Six films in the diary
2015 has a movie agenda bigger than any in recent memory. It is a year of the biggest tent-pole releases imaginable. Pages upon pages will be dedicated to Avengers 2, Spectre, Mad Max: Fury Road, Mockingjay Part 2, a little something called Star Wars… to name but a few. Enough will be written about each of these.
There are many other releases scheduled that may slip under the radar but might just prove to be the real triumphs. I am going to tentatively suggest six that may be worth keeping an eye on.
Going Clear: Scientology and the Prison of Belief (Alex Gibney). Scheduled for release in March on HBO, Gibney’s overview of Scientology and its leadership has already garnered headlines from all sides. What makes this film so interesting is that it represents the first time a leading filmmaker has turned their eye towards the Church of Scientology. That the filmmaker is a master documentarian like Gibney heightens the anticipation further. From Enron: the Smartest Guys in the Room to Mea Maxima Culpa, Gibney structures his films economically yet forensically. It is a safe bet to assume this will be both provocative and informative.
Silence (Martin Scorsese). This would seem to be a sudden change of pace after the electrifying and excessive Wolf of Wall Street. This tale of Jesuit priests returning to Japan to spread Christianity is adapted by Jay Cocks from a 1966 novel by Shusako Endo. It has been long in gestation but will finally make it to our screens towards the end of the year. Scorsese hasn’t been on vintage form since Casino in 1995 but it is fair to say that solid Scorsese – The Departed, Shutter Island, Wolf – remains more interesting than many of his peers at the top of their game.
Erran (Jacques Audiard). The triple hander of The Beat That My Heart Skipped, A Prophet and Rust and Bone have established him among the greats of contemporary cinema. While Erran is being kept under wraps, we do know it will revolve around a Sri-Lanka Tamil fighter who is a political refugee in France. He then works as a caretaker in an ‘unruly’ neighbourhood. This will probably lead to lots of bad things happening.
Crimson Peak (Guillermo Del Toro). I am looking forward to this for two reasons: Pan’s Labyrinth and The Devil’s Backbone. I will always be indebted to Del Toro for those films. The rest of his output has been pretty…execrable. It was almost the point of no return with Pacific Rim but then you see Pan’s Labyrinth on the shelf and all is forgiven. Crimson Peak sounds much more promising. As far as we can tell, it is a gothic horror story centred on a woman whose husband may not be all he appears. Hopefully this marks a return to form for a director capable of the sublime.
Bad Words (Jason Bateman). Bateman has interestingly chosen this for his feature debut. He became something of a national treasure during the original run of Arrested Development and although his movie choices have been somewhat haphazard, his comic timing is impeccable and he has the best bemused face around. He is also intelligent and the synopses of this film make it seem a perfect fit. A subversive black comedy about an American institution has the potential to slip into cult moviedom like Bad Santa before it.

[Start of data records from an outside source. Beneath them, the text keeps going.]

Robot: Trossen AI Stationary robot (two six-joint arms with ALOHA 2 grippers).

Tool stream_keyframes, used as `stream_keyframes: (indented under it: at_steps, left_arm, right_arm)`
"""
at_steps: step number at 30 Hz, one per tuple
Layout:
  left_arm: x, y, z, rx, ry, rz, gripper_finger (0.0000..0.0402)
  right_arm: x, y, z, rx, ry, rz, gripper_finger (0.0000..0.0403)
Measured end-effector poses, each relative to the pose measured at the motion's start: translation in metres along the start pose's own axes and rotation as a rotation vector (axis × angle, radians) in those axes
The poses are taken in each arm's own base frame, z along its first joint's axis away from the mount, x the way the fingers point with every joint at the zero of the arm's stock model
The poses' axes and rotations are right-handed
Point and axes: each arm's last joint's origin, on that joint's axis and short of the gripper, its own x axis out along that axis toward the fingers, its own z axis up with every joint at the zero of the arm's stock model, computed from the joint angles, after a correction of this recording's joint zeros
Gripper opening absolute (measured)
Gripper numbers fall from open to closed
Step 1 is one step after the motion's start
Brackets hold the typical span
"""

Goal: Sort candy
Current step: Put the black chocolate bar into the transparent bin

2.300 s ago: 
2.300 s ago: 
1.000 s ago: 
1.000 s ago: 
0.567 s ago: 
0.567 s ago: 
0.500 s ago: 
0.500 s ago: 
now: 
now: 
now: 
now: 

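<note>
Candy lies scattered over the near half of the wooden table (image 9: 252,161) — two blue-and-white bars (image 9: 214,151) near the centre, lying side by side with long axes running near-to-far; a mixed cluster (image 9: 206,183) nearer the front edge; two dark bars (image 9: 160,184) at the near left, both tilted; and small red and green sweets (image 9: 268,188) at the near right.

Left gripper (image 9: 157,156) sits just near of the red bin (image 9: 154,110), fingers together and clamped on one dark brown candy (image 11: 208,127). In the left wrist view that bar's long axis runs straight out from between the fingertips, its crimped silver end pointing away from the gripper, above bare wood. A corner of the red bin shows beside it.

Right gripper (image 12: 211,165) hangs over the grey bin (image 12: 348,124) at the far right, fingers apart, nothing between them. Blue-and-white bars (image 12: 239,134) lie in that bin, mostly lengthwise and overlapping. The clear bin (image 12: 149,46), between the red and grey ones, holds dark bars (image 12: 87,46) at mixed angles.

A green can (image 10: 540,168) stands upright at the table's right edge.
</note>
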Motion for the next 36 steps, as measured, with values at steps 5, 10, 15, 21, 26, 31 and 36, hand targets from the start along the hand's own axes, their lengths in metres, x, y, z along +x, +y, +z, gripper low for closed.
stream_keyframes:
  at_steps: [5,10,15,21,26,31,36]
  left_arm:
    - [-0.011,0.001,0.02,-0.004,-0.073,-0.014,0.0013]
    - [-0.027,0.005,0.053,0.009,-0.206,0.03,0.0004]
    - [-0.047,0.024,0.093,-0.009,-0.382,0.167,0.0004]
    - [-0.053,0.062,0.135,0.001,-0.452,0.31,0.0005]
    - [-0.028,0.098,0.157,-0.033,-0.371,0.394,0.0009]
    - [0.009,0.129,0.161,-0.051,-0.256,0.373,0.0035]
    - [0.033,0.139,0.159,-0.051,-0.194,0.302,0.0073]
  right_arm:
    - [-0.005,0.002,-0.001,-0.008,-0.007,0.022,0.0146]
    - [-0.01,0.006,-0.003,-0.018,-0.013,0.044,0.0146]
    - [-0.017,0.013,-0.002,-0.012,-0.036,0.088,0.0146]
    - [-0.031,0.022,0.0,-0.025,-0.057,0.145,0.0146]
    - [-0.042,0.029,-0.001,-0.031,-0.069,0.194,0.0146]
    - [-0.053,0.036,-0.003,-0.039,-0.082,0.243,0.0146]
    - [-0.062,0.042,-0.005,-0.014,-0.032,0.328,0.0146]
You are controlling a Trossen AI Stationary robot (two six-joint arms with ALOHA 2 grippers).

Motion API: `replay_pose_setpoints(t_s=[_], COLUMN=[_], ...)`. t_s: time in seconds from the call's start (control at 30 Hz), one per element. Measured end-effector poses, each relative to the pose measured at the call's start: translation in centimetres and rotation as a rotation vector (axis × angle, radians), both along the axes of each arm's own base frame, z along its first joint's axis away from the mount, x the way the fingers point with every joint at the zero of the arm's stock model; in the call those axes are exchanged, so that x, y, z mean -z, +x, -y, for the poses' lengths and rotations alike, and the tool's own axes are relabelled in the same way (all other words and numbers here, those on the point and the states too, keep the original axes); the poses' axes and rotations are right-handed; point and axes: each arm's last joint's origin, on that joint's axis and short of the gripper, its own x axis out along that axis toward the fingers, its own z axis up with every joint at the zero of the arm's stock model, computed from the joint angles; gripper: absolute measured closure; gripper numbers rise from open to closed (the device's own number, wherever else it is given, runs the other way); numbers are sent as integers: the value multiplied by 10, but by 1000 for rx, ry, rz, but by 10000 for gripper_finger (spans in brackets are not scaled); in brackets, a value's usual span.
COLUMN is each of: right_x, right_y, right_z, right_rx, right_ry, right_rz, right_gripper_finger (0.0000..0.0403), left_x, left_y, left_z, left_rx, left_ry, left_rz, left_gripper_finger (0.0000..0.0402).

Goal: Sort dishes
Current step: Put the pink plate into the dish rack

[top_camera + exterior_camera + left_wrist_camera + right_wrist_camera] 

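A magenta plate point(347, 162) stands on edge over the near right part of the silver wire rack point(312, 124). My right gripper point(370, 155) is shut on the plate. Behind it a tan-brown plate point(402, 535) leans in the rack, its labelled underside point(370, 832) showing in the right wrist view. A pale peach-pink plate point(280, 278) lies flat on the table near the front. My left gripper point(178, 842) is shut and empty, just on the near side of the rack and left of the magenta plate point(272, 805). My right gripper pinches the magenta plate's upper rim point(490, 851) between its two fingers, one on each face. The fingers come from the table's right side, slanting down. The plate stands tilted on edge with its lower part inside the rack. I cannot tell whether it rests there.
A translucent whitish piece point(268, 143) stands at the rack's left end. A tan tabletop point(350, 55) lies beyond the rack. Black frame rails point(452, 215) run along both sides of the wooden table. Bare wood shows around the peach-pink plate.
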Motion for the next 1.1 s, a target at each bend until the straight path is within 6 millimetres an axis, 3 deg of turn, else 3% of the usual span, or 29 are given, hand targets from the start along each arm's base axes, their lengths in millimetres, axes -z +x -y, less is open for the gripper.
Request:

Altman (Ron Mann). Perhaps a strange choice for an anticipated film, this documentary on the legendary Robert Altman appears timely, at least in the realm of cine-literature. Under-appreciated regularly throughout his career, posthumously Altman has grown in stature. His landmark films – MASH, Nashville, The Long Goodbye, Short Cuts, The Player to name a few – are now recognised as the masterpieces they always were. The interweaving of narratives and the overlapping dialogues are just two streams running through the Altman cine-verse. Always his own man and stubbornly loyal to his films, this portrait of an American icon should make fascinating and rewarding viewing.